In early 2009, the New Democrats worked to win concessions for the financial services industry as well. When Congress took up a bill that would have heavily taxed the bonuses handed out by the bailed-out insurance giant AIG, four of the six Democrats who voted against the measure were New Democrats. The bill passed with overwhelming bipartisan support, 328-93. On other measures to rein in large bonuses, New Democrats, Melissa Bean in particular, sided with Republicans to oppose or weaken restrictions.

The New Democrats also waded into the battle over mortgage legislation.

Since 2007, consumer advocates had been pressing Congress to revise bankruptcy laws so judges could adjust mortgages on primary residences in the same way they could adjust nearly every other kind of loan during bankruptcy proceedings. Bankruptcy law experts and consumer advocates believed the measure would reduce the number of foreclosures, but banks strongly opposed the practice, which they labeled "cramdown." A vote for cramdown, they told lawmakers, would be a vote for a second bailout, this time for irresponsible homeowners.

New Democrats joined Blue Dogs to delay votes whenever the measure came up. After one such delay in March 2009, the New Democrats’ leader, then-Rep. Tauscher, told reporters, "[I]t shows we have bench strength, it shows we can flex." (Tauscher did not return ProPublica's request for an interview.)

Helping coordinate the cramdown opposition was the new executive director for the New Democrats, Adam Pase. Before coming to Congress in 2005, Pase had worked as a low-level lobbyist for 21st Century Group, representing several biotech companies.

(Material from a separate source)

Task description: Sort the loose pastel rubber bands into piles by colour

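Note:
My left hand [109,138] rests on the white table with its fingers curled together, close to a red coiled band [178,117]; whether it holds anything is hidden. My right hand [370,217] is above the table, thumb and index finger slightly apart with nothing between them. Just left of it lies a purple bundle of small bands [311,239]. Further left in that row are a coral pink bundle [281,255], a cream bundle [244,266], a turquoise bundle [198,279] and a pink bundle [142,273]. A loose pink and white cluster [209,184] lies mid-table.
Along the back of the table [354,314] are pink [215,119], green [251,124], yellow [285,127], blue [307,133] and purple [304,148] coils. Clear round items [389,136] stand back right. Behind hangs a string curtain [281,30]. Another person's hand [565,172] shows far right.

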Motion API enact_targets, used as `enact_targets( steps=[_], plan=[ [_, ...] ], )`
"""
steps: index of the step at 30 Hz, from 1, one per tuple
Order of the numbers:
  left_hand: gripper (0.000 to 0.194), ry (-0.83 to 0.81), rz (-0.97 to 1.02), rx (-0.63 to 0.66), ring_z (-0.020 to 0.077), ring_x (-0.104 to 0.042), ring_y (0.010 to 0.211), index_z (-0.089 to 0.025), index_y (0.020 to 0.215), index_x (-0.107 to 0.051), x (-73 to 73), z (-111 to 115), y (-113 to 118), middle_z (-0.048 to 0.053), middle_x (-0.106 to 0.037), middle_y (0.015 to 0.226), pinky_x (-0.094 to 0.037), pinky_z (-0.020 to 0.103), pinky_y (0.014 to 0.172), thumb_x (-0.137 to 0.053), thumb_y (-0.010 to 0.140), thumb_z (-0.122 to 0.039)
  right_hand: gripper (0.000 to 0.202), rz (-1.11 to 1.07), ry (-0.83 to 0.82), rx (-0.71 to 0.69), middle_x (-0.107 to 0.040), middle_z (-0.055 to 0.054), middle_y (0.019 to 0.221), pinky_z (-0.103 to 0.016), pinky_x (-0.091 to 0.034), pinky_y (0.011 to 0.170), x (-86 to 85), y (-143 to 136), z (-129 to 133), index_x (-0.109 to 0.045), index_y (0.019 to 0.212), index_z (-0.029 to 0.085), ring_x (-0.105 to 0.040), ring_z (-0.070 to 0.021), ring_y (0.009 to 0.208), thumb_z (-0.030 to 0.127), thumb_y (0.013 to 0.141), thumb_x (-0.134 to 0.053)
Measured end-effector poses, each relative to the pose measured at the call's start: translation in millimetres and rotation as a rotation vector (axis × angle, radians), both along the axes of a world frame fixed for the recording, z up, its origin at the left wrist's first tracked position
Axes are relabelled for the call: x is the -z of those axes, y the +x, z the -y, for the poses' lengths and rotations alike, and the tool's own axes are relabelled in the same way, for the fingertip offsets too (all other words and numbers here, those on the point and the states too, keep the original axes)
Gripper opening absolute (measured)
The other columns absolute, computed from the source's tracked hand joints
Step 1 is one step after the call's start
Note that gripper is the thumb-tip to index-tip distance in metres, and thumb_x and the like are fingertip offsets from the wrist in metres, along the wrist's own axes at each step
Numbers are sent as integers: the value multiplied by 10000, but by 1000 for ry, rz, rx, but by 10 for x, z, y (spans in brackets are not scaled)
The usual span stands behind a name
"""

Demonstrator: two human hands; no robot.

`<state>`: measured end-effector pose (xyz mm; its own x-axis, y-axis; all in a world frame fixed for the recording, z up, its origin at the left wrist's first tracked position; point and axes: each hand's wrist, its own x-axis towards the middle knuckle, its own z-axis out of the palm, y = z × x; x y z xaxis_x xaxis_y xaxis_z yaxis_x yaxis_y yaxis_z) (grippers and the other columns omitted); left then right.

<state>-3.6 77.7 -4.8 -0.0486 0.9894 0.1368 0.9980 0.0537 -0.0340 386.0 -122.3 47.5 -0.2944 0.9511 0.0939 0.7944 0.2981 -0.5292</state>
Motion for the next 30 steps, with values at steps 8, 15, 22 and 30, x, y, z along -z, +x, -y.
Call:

He had also represented the now-defunct Coalition for Fair and Affordable Lending, a lobbying group set up by the subprime industry.

The New Democrats were never able to fully kill the measure, but after months of delays, they inserted provisions that made it harder for homeowners to qualify for cramdown adjustments, forcing them to exhaust a series of other measures first.

When the bill finally reached the Senate in April, it arrived in the midst of healthcare reform, and cramdown failed to pass. On the eve of its defeat, Democratic Sen. Dick Durbin of Illinois, a staunch supporter of the measure, said that when it came to influencing Congress, the banks "frankly own the place."

Today, homeowners facing foreclosure can try to get their loans adjusted through the federal Home Affordable Modification Program (HAMP), which has been plagued by troubles since it began in 2009 and has been able to modify only half a million mortgages. Or they can simply walk away from their homes.

While cramdown would not have been an overarching solution to the crisis, “there’s no question that bringing loan balances down to home values would have prevented a lot of the foreclosures that have happened,” Alan White, a professor of bankruptcy law at Valparaiso University, told ProPublica in a recent interview.